As the sea level rises, so do the tides, which are more likely to spill over onto the city’s streets and cause flooding. Low-lying coastal areas, such as the Rockaways and other neighborhoods near Jamaica Bay, will be progressively affected by these tidal floods.


Tropical storms and hurricanes also contribute to flooding. When a storm happens offshore, it can get so intense that water gets pushed inland through a process known as storm surge.

“The combination of sea level rise and storm surge will increase the frequency, extent, and severity of coastal flooding,” the report highlighted. “Coastal storms are also projected to become more intense over time.”

NYSERDA’s report was unable to calculate just how often hurricanes and other storms are likely to occur moving forward.

“The only thing that the models can say right now is that it’s likely that we’ll see stronger storms, but not necessarily a greater number of them,” Stevens explained.

Andra Garner, climate scientist and assistant professor at Rowan University who is an expert on coastal flooding in New York City, says global warming is a huge reason these storms are getting worse.

“When you’re warming up the planet, a lot of that warmth is going into the ocean and hurricanes really feed off of those nice warm ocean waters. So we’re just providing more fuel for storms to strengthen quickly, allowing them to intensify maybe faster than they used to in the past,” Garner said.

“So it’s not so much a matter of exactly when we’re going to see that next storm, but that we are continuing to stack the deck against ourselves by making it more likely that these really intense storms will happen more often in the future,” she added. 

The NYSERDA report also predicts a lot more rain is headed this way. By 2050, days with more than one inch and days with more than two inches of precipitation are projected to become more frequent across the state. 

Of the 12 regions assessed in the NYSERDA study, the largest increases in annual precipitation are expected for New York City, the Catskills, and South Hudson.

New York City will continue to be the wettest region in the state and annual precipitation is projected to increase by 4 to 11 percent by the 2050s and by 7 to 17 percent by the 2080s.

Average seasonal temperatures are also projected to increase across all regions of New York, with winter temperatures set to rise the most  compared to where they were between 1981–2010.


And when it comes to heat, New York City takes the prize as the state’s hottest region.
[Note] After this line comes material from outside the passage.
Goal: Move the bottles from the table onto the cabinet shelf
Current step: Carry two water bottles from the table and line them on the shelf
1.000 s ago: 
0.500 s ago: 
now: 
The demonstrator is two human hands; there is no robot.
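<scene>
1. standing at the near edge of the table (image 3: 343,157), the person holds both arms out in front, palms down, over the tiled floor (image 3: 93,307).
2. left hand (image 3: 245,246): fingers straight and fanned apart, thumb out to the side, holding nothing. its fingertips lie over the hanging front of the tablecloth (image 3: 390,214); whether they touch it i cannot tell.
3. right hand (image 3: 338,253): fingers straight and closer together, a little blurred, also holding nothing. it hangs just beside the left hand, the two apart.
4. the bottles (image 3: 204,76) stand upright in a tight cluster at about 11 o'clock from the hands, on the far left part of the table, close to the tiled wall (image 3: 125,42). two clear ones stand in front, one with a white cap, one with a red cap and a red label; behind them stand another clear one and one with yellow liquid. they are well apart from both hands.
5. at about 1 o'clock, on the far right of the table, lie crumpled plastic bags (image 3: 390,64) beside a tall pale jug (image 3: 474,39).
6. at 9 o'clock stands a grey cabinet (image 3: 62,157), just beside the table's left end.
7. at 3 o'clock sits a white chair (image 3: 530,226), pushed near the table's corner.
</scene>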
The Big Apple has historically experienced an average of four days per year over 95°F, the study highlights. By mid-century, it could see 14 to 32 days a year above that threshold, 17 to 54 days per year by the end of the century.
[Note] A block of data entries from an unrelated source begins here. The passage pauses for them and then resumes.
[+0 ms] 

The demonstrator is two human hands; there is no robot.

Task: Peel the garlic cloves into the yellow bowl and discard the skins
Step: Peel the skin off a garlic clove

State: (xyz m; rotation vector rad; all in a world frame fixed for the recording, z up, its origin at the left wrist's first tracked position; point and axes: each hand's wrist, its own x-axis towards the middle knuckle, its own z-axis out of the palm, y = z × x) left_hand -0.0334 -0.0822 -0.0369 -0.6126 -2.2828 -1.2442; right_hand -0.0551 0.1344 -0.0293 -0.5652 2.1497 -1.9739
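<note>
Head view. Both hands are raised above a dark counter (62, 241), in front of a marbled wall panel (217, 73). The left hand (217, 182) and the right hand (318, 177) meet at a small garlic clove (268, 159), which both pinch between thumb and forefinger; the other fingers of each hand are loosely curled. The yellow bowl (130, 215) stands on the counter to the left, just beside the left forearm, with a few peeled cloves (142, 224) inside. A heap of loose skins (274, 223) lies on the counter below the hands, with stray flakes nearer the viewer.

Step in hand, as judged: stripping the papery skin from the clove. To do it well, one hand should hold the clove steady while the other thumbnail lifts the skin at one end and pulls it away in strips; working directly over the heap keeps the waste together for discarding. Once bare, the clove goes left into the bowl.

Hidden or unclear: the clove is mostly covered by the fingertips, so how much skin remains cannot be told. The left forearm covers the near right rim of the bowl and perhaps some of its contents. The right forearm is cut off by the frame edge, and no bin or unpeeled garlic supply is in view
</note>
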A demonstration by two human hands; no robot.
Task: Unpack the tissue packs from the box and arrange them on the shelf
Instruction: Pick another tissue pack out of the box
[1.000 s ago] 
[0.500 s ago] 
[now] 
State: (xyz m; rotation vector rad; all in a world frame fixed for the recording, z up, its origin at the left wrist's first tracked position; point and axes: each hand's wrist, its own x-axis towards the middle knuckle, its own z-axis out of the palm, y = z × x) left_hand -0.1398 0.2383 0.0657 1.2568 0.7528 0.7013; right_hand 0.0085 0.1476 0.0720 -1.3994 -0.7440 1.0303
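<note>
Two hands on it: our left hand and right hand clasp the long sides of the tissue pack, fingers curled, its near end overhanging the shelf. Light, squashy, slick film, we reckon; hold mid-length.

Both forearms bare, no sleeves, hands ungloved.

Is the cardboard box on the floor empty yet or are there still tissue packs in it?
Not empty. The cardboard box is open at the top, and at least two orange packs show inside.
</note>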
Extreme heat is already impacting New York City. Each summer, on average, an estimated 350 New Yorkers die prematurely due to heat related deaths, according to data published by the city’s Department of Health.
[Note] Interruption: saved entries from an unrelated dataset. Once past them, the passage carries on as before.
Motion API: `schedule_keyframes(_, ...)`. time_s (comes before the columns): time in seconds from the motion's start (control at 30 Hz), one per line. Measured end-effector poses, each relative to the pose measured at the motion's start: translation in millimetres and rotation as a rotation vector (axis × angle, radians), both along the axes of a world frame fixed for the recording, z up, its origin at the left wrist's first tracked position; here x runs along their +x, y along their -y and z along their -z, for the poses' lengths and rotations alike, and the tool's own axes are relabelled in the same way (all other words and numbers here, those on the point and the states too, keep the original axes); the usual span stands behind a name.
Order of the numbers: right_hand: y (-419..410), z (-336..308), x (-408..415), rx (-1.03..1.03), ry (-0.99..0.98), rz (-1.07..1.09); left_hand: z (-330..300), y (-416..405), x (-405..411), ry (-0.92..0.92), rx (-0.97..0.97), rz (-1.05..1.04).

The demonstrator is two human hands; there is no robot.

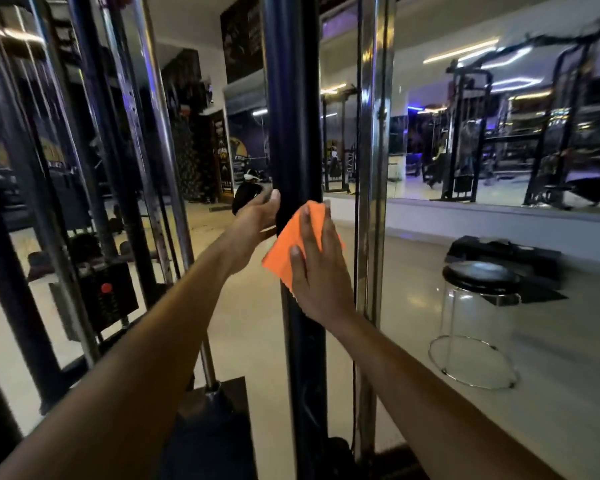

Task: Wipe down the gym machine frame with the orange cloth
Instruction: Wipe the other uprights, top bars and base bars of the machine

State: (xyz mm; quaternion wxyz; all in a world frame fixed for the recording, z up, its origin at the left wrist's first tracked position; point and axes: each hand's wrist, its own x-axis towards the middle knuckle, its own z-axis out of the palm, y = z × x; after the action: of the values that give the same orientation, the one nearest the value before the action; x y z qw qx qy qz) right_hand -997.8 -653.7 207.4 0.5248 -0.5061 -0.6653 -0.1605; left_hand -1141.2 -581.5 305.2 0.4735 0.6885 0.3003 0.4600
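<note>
A black upright post of the gym machine frame [293, 98] runs from top to bottom in the middle of the view. My right hand [317, 268] lies flat with straight fingers on the orange cloth [293, 242] and presses it against the post at about mid height. My left hand [257, 216] touches the post's left side just above the cloth, thumb up, fingers reaching round behind the post and partly hidden.
A chrome guide rod [374, 133] stands just right of the post, more chrome and black bars to the left. A weight stack with a red pin [106, 289] sits low left. A black-topped stool [478, 320] stands on the floor at right, below a wall mirror [499, 116].
</note>
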Motion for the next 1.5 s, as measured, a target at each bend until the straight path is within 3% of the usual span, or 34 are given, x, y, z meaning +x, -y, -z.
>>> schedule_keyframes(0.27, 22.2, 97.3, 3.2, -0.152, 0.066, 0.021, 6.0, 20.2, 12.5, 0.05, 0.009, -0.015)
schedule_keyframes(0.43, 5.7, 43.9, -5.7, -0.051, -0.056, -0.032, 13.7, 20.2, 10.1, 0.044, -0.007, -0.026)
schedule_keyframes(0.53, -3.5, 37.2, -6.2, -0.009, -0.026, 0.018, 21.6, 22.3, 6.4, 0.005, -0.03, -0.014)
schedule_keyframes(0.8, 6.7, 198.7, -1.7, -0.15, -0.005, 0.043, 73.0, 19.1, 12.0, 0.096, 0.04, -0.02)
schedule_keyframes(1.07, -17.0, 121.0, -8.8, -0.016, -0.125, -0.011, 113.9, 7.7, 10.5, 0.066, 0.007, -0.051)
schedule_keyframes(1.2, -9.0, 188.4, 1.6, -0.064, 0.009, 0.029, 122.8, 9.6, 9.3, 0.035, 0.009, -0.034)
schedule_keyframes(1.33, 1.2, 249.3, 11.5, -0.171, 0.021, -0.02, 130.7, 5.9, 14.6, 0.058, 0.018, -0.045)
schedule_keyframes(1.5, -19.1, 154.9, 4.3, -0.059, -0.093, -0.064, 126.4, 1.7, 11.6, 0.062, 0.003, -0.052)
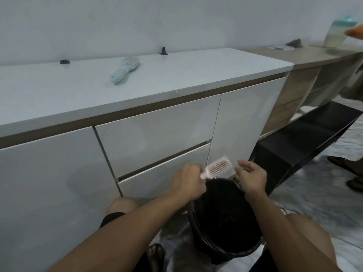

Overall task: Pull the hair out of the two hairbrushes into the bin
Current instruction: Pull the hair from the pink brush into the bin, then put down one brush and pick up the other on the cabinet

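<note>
Left hand point(189, 182) has its grip wrapped round the handle of the pink hairbrush point(217, 167), holding it right over the black-lined bin point(225, 250), bristles turned toward the camera. Right hand point(251, 178) hovers just beside the brush head, fingers loosely spread and holding nothing that can be made out. The bristles look close to bare from here, though any fine strands would be too small to tell.

Best play now, I'd judge: keep the brush above the bin's mouth so anything loosened drops straight in, pinch at the bristle roots and draw outward along them instead of sideways, and steady the handle firmly so the head doesn't twist.

Into the bin itself: a black liner folded over the rim, the inside dark. There seems to be a dark mass down there, possibly hair, but it blends with the liner and I can't say for certain.

Up on the white tabletop point(216, 75), the second one, a pale green hairbrush point(125, 69), lies flat, well apart from both hands. Whether it carries hair is unclear.
</note>
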`<control>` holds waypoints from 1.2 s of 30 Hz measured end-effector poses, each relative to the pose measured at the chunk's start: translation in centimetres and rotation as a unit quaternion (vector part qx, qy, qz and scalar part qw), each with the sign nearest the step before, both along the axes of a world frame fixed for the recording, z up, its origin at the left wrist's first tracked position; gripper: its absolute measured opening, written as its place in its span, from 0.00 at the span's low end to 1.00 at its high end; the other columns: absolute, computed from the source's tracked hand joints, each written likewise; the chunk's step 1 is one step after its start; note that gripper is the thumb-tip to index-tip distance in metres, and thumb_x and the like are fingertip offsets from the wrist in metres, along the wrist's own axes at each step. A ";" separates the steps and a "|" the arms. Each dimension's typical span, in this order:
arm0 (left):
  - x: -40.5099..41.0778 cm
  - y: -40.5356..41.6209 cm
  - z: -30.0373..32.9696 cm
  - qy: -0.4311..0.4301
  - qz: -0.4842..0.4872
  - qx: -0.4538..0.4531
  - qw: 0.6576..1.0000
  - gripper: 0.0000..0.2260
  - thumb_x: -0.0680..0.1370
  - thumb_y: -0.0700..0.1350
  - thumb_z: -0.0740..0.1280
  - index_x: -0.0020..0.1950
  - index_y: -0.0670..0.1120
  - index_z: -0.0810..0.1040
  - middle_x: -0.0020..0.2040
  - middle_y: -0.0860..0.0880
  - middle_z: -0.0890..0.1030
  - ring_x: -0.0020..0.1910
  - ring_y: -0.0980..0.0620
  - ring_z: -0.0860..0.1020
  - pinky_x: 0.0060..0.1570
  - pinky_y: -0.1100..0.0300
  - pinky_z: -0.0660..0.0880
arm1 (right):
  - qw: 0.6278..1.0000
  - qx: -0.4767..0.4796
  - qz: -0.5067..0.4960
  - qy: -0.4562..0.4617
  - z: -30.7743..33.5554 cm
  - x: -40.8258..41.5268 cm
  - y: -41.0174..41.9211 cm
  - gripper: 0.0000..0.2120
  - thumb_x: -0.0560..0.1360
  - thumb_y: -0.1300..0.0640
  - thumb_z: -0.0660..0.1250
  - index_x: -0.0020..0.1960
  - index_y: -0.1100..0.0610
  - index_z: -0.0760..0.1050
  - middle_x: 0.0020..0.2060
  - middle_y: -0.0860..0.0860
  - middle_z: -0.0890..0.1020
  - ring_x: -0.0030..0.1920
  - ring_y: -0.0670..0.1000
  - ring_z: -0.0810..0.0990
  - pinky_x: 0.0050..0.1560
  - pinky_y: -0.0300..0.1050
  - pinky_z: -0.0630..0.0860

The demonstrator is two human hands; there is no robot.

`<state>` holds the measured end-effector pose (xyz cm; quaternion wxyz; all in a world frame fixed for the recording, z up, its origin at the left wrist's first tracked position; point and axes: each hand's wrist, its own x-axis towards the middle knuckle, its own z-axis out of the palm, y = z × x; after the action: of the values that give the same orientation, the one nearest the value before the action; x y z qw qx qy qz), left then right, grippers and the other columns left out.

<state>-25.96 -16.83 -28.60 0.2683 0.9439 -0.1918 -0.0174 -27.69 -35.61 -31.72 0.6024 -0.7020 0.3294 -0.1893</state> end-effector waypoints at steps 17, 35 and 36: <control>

And low-income New Yorkers, city data shows, are particularly impacted by extreme heat as they “are less likely to own or use an AC during hot weather” because of associated utility costs. 

“While more than 90% of NYC households currently have air conditioning, access can be as low as 76% in neighborhoods where more people are living with limited financial resources,” the city’s annual heat impact report highlights.

And as climate change accelerates, environmental advocates say vulnerable populations will continue to suffer the greatest blows. 

“Communities of color and low income communities are getting hit first and worse because they are considered less high priority when it comes to investing in protecting them from climate change,” said Victoria Sanders, research analyst at the NYC Environmental Justice Alliance (NYC-EJA). 

“They often have a lot less green infrastructure and trees to help them cool and to help absorb flood waters, for example. So when there’s flooding or when there’s a heatwave they don’t have the resources to respond as quickly,” she explained.

Sanders worries that the city won’t be equipped to weather the conditions forecasted in NYSERDA’s report.

“We have seen that the city is making efforts to address these concerns, but they aren’t scaling up that work quickly enough, and accounting for the rapidly changing things that are occurring,” she added. “The conditions are worsening at a rate that they aren’t able to keep up with.”